Stored items from a collection
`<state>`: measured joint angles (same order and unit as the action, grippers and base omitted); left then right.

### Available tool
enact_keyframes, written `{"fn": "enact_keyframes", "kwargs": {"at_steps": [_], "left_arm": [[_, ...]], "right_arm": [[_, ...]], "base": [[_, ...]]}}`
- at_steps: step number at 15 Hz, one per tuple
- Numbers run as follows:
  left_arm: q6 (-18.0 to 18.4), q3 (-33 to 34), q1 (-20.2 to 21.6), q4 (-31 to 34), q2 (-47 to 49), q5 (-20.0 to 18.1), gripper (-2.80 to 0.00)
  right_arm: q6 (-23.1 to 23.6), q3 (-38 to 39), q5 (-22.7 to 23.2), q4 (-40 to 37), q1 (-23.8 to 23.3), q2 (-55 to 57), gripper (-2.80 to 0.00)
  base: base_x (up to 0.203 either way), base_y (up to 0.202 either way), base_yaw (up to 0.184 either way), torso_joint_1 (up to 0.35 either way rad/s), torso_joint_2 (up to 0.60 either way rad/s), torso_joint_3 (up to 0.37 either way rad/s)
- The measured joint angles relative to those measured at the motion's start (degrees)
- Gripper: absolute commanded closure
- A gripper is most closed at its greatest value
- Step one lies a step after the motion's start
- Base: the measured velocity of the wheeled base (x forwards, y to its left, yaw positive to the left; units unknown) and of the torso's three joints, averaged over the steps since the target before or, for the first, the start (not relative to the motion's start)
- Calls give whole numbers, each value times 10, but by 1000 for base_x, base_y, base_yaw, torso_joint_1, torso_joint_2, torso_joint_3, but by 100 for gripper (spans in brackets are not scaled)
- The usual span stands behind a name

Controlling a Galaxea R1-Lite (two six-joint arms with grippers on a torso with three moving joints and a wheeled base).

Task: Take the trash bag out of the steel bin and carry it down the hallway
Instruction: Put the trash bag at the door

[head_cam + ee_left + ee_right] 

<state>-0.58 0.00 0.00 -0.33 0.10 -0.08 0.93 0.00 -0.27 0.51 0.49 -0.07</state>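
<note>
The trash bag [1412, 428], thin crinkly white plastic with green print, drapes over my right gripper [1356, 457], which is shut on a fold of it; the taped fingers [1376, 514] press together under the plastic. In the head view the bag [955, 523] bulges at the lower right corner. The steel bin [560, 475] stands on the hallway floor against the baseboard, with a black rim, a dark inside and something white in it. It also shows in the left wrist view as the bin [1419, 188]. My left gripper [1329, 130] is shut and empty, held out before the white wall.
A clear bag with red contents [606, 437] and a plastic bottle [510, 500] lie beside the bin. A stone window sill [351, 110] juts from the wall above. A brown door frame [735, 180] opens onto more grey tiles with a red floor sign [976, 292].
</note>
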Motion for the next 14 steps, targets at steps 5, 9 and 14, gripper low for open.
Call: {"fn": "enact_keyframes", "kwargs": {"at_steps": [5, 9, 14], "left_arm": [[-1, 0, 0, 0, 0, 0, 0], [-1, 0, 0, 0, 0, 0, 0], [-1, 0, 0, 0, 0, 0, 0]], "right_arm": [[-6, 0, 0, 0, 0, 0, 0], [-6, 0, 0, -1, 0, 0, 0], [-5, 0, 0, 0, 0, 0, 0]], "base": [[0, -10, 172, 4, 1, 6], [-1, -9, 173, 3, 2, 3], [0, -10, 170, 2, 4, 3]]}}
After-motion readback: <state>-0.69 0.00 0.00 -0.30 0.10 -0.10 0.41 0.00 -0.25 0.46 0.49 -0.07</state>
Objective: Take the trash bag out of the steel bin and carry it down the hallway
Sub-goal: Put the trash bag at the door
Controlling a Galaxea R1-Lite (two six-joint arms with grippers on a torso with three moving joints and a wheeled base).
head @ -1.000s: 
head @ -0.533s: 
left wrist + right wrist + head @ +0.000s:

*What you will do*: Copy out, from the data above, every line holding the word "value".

*Solution to this task*:
- A gripper is most closed at its greatest value
- Calls give whole numbers, each value times 10, but by 1000 for base_x, base_y, base_yaw, torso_joint_1, torso_joint_2, torso_joint_3, but by 100 for gripper (spans in brackets are not scaled)

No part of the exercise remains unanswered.